- Juan, ¿cuál es la peor época en la vida de un inmigrante?
- Tan pronto el inmigrante supera los cinco años fuera de casa, descubre que se le refundió el papelito donde había apuntado las señas para llegar al tal "sueño americano". De ahí en adelante, se empieza a padecer una suerte de "insomnio americano".
- ¿Votaría en las elecciones Presidenciales?
- ¿Votar? o ¿Botar? En teoría, deberían botar a todos los políticos que no cumplen sus promesas... pero… ¿cierto que no quedaría por quien votar?
- ¿Cuál ha sido la más riesgosa chamba que le ha tocado desempeñar?
- Aquellas vinculadas con misiones "aeroespaciales". Por ejemplo, en una temporada limpié ventanas en varios edificios de Nueva York.
- ¿Y le pagaban bien?
- A mí no mucho. El que sí ganaba -por el alto riesgo que corría- era el subcontratista que el contratista contrató, para que me contratara a mí.
- ¿Eres republicano o demócrata?
- De la cintura para arriba, republicano. De la cintura para abajo, sospecho que demócrata.
- ¿Qué pasaría en los Estados Unidos si un día no hubiese inmigrantes?
- Lo mismo que le pasaría al mundo si un día no hubiese Estados Unidos
- ¿Qué trabajo le gustaría desempeñar?
- Encargado de reparación de revestimentos, brillo de pisos y limpieza de ventanas en la Estación Aeroespacial.
- ¿Cómo ve a los políticos estadounidenses?
- Jamás los veo porque vivo muy ocupado. A los que distingo por la televisión los veo confusos, profusos y difusos.
- ¿Qué es lo que Juan Alien más extraña de su país?

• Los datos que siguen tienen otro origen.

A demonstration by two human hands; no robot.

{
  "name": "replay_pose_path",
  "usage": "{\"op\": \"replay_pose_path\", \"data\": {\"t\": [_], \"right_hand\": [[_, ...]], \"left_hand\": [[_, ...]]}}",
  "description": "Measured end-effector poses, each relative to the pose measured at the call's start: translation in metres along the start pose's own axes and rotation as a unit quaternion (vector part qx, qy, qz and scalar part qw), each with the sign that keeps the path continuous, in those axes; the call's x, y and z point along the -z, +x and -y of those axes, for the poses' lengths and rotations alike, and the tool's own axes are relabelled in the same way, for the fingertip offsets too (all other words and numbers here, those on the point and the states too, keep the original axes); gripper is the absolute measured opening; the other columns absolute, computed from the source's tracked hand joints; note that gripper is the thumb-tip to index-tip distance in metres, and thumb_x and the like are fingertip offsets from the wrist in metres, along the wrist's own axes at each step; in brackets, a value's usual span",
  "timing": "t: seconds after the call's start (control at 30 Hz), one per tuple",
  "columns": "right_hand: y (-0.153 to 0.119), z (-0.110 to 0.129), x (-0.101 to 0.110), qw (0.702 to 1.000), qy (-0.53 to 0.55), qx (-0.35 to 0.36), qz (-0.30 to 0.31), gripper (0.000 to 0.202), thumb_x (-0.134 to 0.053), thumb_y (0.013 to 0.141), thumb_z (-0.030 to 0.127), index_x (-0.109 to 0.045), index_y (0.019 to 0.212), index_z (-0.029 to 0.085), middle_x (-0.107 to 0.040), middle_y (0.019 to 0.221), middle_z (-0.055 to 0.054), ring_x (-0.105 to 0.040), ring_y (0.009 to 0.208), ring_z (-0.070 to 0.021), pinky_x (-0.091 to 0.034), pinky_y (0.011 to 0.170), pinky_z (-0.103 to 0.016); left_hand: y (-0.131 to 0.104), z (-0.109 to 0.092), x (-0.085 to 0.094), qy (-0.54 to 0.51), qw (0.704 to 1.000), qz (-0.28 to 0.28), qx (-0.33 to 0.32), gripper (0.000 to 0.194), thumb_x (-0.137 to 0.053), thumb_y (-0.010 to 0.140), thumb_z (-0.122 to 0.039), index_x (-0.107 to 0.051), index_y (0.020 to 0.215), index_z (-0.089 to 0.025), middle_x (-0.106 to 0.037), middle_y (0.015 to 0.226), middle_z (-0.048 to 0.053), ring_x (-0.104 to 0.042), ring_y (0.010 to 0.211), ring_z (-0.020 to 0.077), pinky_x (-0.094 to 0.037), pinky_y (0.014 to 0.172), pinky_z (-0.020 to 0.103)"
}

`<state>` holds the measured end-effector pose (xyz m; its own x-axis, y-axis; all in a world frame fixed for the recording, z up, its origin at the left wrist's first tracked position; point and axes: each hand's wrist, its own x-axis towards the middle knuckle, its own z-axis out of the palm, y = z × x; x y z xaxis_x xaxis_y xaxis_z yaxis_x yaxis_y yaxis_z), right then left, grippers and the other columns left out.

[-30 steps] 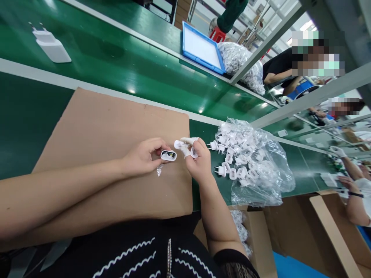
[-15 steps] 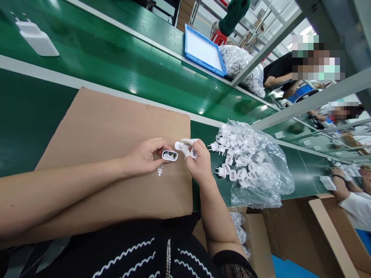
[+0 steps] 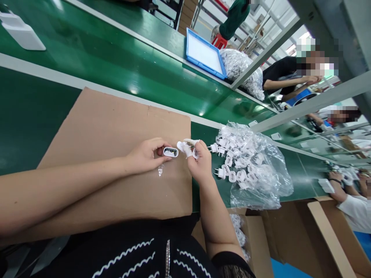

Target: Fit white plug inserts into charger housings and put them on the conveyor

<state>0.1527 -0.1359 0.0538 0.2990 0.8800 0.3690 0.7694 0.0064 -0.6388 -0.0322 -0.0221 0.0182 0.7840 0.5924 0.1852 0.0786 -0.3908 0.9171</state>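
My left hand (image 3: 147,155) grips a white charger housing (image 3: 171,152) over the brown cardboard sheet (image 3: 121,127), its open oval end facing right with dark parts inside. Just right of it, my right hand (image 3: 199,160), with white coverings on some fingertips, is closed around a white plug cap (image 3: 195,153). A small gap separates the cap from the housing. Beyond my right hand, several white plug caps (image 3: 241,175) with pins spill from a clear plastic bag (image 3: 282,175).
A white charger (image 3: 24,34) lies on the green conveyor (image 3: 116,65) behind a pale rail. Across it stand a blue tray (image 3: 205,54) and a bulging bag (image 3: 242,67). Open cardboard boxes (image 3: 286,227) are at lower right. Co-workers (image 3: 285,73) sit along the line.
The charger on the conveyor has slid left, and another has come into view behind the bag. The housing in my left hand has turned slightly; my right hand has barely moved.
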Motion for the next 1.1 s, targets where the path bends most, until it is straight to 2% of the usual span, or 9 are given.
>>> {"op": "replay_pose_path", "data": {"t": [0.17,0.33,0.47,0.67,0.73,0.87,0.93,1.0,1.1], "right_hand": [[-0.002,0.004,-0.003,0.999,0.019,0.038,-0.03,0.027,-0.054,0.091,0.017,-0.068,0.114,0.021,-0.062,0.092,-0.004,-0.06,0.079,-0.0163,-0.05,0.071,-0.029],[-0.007,0.015,-0.007,0.993,-0.043,0.111,0.021,0.039,-0.049,0.083,0.01,-0.067,0.116,0.019,-0.06,0.093,-0.007,-0.06,0.085,-0.0194,-0.049,0.072,-0.03],[-0.009,0.02,-0.01,0.986,-0.121,0.102,0.057,0.036,-0.05,0.08,0.01,-0.068,0.109,0.021,-0.059,0.091,-0.007,-0.059,0.085,-0.0205,-0.047,0.07,-0.029],[-0.007,0.026,-0.01,0.976,-0.175,0.086,0.095,0.027,-0.052,0.082,0.009,-0.066,0.1,0.023,-0.059,0.091,-0.007,-0.056,0.087,-0.0214,-0.042,0.068,-0.03],[-0.006,0.029,-0.01,0.972,-0.193,0.094,0.093,0.025,-0.053,0.08,0.007,-0.065,0.096,0.023,-0.06,0.09,-0.007,-0.055,0.087,-0.0217,-0.04,0.066,-0.031],[-0.004,0.034,-0.01,0.968,-0.213,0.101,0.091,0.027,-0.052,0.079,0.004,-0.064,0.093,0.024,-0.062,0.089,-0.006,-0.053,0.084,-0.0214,-0.037,0.065,-0.031],[-0.002,0.035,-0.01,0.969,-0.209,0.093,0.096,0.027,-0.052,0.079,0.004,-0.064,0.092,0.024,-0.062,0.088,-0.005,-0.053,0.083,-0.0212,-0.036,0.063,-0.03],[-0.002,0.034,-0.01,0.974,-0.192,0.074,0.096,0.026,-0.053,0.077,0.004,-0.064,0.09,0.023,-0.061,0.087,-0.005,-0.054,0.081,-0.0202,-0.036,0.062,-0.029],[-0.004,0.033,-0.013,0.983,-0.156,0.035,0.085,0.024,-0.055,0.074,0.006,-0.063,0.087,0.023,-0.059,0.087,-0.003,-0.054,0.077,-0.0177,-0.037,0.061,-0.026]], "left_hand": [[0.002,-0.002,0.002,0.02,1.0,0.013,-0.015,0.027,-0.07,0.086,-0.038,-0.069,0.106,-0.02,-0.064,0.089,0.002,-0.057,0.073,0.0154,-0.047,0.068,0.028],[0.002,0.0,0.002,0.024,0.999,0.016,-0.015,0.027,-0.069,0.087,-0.041,-0.069,0.102,-0.019,-0.063,0.085,0.002,-0.056,0.074,0.0164,-0.045,0.067,0.028],[0.003,-0.002,0.003,0.025,0.999,0.02,-0.024,0.023,-0.068,0.087,-0.04,-0.067,0.096,-0.019,-0.063,0.084,0.002,-0.057,0.075,0.0166,-0.045,0.068,0.028],[0.003,-0.002,0.003,0.026,0.999,0.018,-0.016,0.023,-0.069,0.087,-0.042,-0.068,0.095,-0.02,-0.064,0.084,0.001,-0.057,0.074,0.0163,-0.045,0.067,0.027],[0.001,0.0,0.001,0.036,0.999,0.01,-0.033,0.026,-0.067,0.089,-0.041,-0.068,0.104,-0.02,-0.065,0.086,0.002,-0.058,0.074,0.0165,-0.047,0.068,0.028],[-0.006,0.001,-0.003,0.176,0.979,-0.016,-0.106,0.045,-0.054,0.1,-0.04,-0.055,0.138,-0.017,-0.07,0.106,0.009,-0.064,0.092,0.0225,-0.05,0.078,0.033],[-0.008,0.0,-0.005,0.28,0.951,-0.024,-0.126,0.045,-0.046,0.104,-0.042,-0.055,0.138,-0.014,-0.071,0.11,0.013,-0.065,0.097,0.0258,-0.049,0.078,0.034],[-0.009,-0.002,-0.006,0.354,0.925,-0.03,-0.134,0.046,-0.043,0.105,-0.044,-0.06,0.132,-0.011,-0.071,0.104,0.014,-0.065,0.094,0.027,-0.049,0.073,0.035],[-0.01,-0.004,-0.007,0.396,0.905,-0.036,-0.149,0.047,-0.041,0.105,-0.046,-0.063,0.125,-0.009,-0.071,0.098,0.015,-0.066,0.091,0.0279,-0.048,0.069,0.036]]}}
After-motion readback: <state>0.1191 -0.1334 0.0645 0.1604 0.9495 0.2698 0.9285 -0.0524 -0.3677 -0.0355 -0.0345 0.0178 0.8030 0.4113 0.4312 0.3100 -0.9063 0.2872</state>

- Que en mi país soy "Juan Alguien", y aquí soy "one alien".
- ¿Sigue a algún ídolo del fútbol americano?
- Pues realmente no distingo a ninguno, porque como todos juegan enmascarados.
- ¿Cuál es su fast-food favorita?
- Desde que le dieron visa americana a tacos, empanadas y pupusas, me desayunó con cualquiera cosa que esté rellena con rajas de chile jalapeño o chicharrón, mientras corro para no perder el bus de las 5 am.
- ¿Siempre ha trabajado de overol?
- No. Una vez trabajé en una funeraria, disfrazado de "pingüino". Hacía relaciones públicas para los finados. Pero renuncié cuando me di cuenta que nadie se lleva nada para el otro lado, pero tampoco dejan ni un "penny" de propina, en este lado.
- ¿Cuál es la mejor parte de ser inmigrante?
- Ese seductor aroma que uno empieza a despedir después de diez horas de chambeo, mezcla de sueño americano y salario mínimo.
- ¿Cuántos dólares envía a su familia?
- Los suficientes para mantener a tres tías solteronas, cuatro primas segundas, mi hermana la Domitila y sus siete muchachos, más los diezmos para la iglesita y el aporte para contribuir al pago de la deuda externa.
- ¿Cómo ve Juan Alien la guerra contra el narcotráfico?
- Después de treinta años, los encargados de esa guerra se la deben seguir fumando verde, porque no han caído en cuenta que el tráfico de allá, lo estimulan los consumidores de acá.
- ¿Ha enamorado a alguna gringuita?
- Sí. A una solterona veterana, que respondió a un aviso clasificado que coloqué en este periódico con el título: "Amante latino y además gordito, busca profesora de spanglish".
- ¿Está de acuerdo con los matrimonios entre homosexuales?
- Si Dios hubiera estado de acuerdo con los homosexuales, no hubiera creado a Adán y a Eva, sino a Adán y a Evaristo, y habría convertido cada closet en un paraíso.
- ¿Y qué tal habla el "inglish"?
- "Espiquear" lo que se llama "espiquear", yo "espiqueo" bastante. Si no me entienden es quizás por mi acento "pachuco-británico".
- ¿Cuál es su sueño dorado como inmigrante?
- Hasta ahora me entero que al tal sueño le cambiaron de color. Con este cambio al "dorado", seguro que se me acentuará el insomnio.
- ¿Y usted apoya la guerra contra Irak?
- Mi respuesta depende si después de la deportación puedo chambear como corresponsal del "Guachinton Post" en San Toribio del Chinche.